As Joan Ball asks in a Guest Voices post, “Is it possible to live a life of deep, transformational faith without dropping everything and hitting the road?”
In your tradition, what is the aim of the spiritual journey?
We do religion all our lives and then we come to a place where we ask what it all means. What is religion? What does it matter? What do we believe, honestly? How is it different from what we have been taught? It is not a comfortable place to be, but entering the “dark night of the soul” causes us to take a journey we did not know we would take, and the aim is to find answers to questions that may or may not be readily available.
Doing religion is different than finding one’s spiritual core, one’s center. Growing up for example, I was taught that one does not question God. That posed a problem as there were plenty of things I noticed growing up that I did not understand and I wanted and needed answers.
I began a spiritual journey. I didn’t need to travel literally, but I did have to travel metaphorically. Finding God means, often, moving.
Faced with wondering about questioning God, I began to read the Bible for myself and noticed that the psalmists questioned God all the time. “Why are you afar off?” they asked? “My God, my God, why have you forsaken me?” The questions were clear and, as far as I could see, those who asked the questions had not been doomed and damned to hell. Rather, it seemed that their freedom to ask questions deepened their relationship with God. I began to ask questions; I entered just one phase of my spiritual journey.

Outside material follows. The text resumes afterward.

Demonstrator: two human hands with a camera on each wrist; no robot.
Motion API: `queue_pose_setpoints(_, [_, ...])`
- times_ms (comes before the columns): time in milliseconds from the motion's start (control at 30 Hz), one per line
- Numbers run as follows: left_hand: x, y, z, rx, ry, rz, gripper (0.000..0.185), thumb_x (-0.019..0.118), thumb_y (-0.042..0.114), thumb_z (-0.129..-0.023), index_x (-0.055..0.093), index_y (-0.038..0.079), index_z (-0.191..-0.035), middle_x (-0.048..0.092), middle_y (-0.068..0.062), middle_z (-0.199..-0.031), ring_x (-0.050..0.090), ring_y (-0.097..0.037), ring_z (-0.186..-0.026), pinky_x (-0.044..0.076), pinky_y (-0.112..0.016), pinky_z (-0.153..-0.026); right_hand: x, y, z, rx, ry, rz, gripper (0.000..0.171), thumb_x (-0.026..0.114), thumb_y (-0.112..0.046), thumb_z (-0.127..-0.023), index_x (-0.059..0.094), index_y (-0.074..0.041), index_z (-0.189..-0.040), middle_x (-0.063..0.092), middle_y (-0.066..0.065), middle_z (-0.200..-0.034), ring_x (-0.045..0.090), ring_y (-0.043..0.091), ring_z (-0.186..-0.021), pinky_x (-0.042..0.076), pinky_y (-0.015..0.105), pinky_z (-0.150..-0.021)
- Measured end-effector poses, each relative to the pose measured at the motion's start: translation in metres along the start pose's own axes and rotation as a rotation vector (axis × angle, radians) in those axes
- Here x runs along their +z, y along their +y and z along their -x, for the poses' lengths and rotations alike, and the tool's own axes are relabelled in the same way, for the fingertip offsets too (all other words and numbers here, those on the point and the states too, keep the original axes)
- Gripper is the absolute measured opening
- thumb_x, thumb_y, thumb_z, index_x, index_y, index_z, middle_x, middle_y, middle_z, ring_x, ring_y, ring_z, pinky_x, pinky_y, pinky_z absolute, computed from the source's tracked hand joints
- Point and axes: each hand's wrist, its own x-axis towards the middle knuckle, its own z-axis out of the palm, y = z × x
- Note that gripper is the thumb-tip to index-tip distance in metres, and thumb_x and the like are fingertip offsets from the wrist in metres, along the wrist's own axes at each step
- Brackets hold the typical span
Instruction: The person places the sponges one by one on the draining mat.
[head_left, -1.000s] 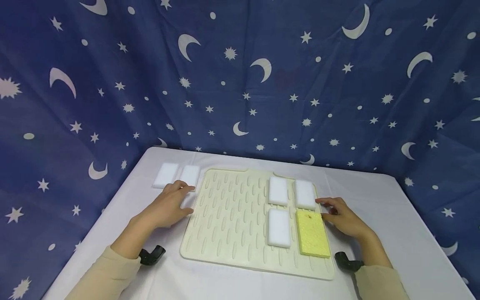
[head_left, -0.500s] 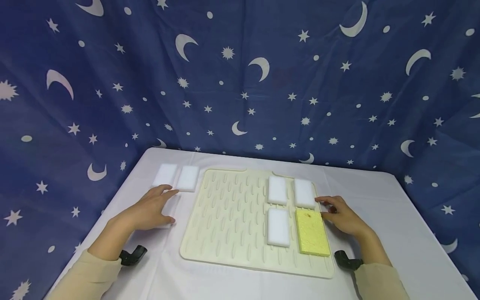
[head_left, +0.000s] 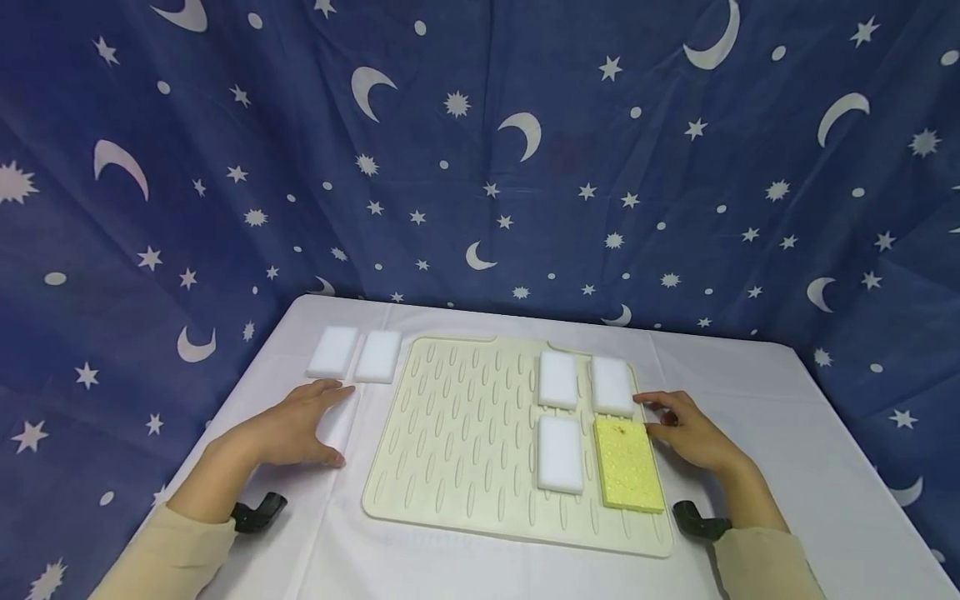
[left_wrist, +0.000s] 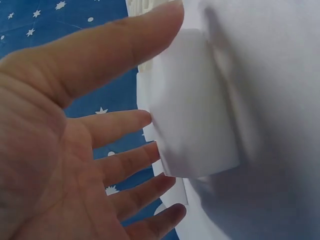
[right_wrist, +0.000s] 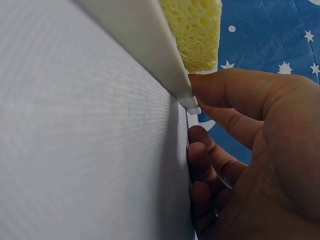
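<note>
My left hand (head_left: 288,427) hovers low over the left of the table, thumb and fingers spread. In the left wrist view a white melamine sponge (left_wrist: 197,110) lies between its thumb and fingertips; the head view has it hidden behind the hand. My right hand (head_left: 697,435) rests at the right edge of the cream drying mat (head_left: 457,442), thumb at the rim and the other fingers loosely bent. Just beside it on the mat lie a yellow sponge (head_left: 628,464) and a white sponge (head_left: 612,387). Two further white sponges (head_left: 558,379) lie to their left.
Beyond my left hand, two white sponges (head_left: 332,352) lie side by side on the white tablecloth (head_left: 450,567). A blue curtain (head_left: 480,167) with moons and stars hangs behind the table. Dark wrist mounts (head_left: 258,512) sit under both wrists.
My left hand has drawn back to the left from the mat's left edge, uncovering the two far white sponges. The right hand stays at the mat's right edge.
</note>
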Motion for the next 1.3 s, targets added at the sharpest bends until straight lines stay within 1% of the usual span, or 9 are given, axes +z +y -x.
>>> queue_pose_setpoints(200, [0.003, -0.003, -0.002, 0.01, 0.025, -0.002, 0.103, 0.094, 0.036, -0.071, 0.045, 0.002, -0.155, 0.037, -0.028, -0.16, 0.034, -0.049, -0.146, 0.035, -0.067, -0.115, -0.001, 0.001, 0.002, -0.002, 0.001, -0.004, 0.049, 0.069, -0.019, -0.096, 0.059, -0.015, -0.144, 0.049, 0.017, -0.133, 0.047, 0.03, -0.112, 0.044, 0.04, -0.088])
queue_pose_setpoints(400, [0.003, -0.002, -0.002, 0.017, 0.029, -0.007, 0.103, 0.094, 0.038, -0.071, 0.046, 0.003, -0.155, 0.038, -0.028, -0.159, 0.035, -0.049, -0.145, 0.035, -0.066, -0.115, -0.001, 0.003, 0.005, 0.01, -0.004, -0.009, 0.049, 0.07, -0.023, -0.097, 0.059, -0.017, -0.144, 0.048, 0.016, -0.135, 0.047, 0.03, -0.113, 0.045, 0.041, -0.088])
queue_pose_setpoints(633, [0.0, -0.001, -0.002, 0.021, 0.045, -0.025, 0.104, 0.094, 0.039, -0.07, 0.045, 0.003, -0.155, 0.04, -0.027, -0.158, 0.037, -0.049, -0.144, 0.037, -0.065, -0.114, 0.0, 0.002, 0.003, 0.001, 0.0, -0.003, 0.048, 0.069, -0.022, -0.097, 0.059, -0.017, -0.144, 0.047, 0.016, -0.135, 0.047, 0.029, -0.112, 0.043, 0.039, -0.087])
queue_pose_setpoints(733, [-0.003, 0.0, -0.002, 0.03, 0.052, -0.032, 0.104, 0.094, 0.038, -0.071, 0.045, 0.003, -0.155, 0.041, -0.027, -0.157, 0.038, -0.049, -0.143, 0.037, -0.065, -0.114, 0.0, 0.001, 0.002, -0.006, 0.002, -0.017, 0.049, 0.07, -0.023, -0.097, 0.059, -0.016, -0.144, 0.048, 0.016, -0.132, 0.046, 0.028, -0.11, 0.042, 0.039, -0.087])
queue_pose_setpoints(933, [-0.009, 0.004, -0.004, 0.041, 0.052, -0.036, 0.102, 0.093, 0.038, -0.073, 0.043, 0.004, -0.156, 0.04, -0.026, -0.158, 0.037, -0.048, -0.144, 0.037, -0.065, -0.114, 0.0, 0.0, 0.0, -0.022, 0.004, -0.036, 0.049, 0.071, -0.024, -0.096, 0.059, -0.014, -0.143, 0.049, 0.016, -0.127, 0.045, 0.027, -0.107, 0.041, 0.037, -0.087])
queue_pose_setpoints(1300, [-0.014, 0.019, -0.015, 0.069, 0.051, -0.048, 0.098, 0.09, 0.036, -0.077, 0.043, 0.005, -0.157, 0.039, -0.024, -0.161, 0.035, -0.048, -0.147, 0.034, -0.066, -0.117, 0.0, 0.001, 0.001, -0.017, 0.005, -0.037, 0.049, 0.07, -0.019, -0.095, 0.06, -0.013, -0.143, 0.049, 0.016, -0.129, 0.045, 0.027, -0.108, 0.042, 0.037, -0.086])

The more we “do religion,” the more we stand to lose God. Religion and God seem to be polar opposites in so many cases. God is loving and inclusive; religion is judgmental and exclusive. God is merciful; religion is wont to show mercy. The disconnect between religion and God becomes bothersome, as a boil that will not burst, and the spiritual journey begins to make the pus stop accumulating, to make the boil burst of all of the religious toxins that have blocked us from God. We begin, or I began, to travel away from the source of the infection. Looking for God for me meant I no longer wanted to be infected with untruths that were passed off as Truth.
The journey is spontaneous and a little impulsive. Once we get to God, or think we do, what? Who is this God? No cleric, no priest or pastor can tell someone who God is. One has to find God in his or her own way. One has to go deep inside, become quiet, and listen for the “still, small voice” that is God. It is such a private journey, such a difficult journey, involving us trekking through a brutal wilderness made by human experiences.
I am United Church of Christ. I am also African American. Neither of those facts, however, have a thing to do with the aim of my spiritual journey. The aim of the journey I am on now is to find out who God made me to be, what God wants me to do. My journey has come in stages; I traverse a few miles, and then, exhausted, I have to stop and absorb what I have received. The aim, though, is to get through the wilderness made thick by life, by religion, and by the contradictions I have felt between what I think God to be and how God has been represented by religion and its dogma and doctrine.
I remember someone talking about “self actualization” and being concerned because the phrase seemed to leave God out. The aim of my spiritual journey is to get God front and center, and then to live my life with God in that position, not on the periphery and not hidden somewhere.
The goal is not to be “holy.” The goal is to be in alignment with this God whom I think we will forever try to understand.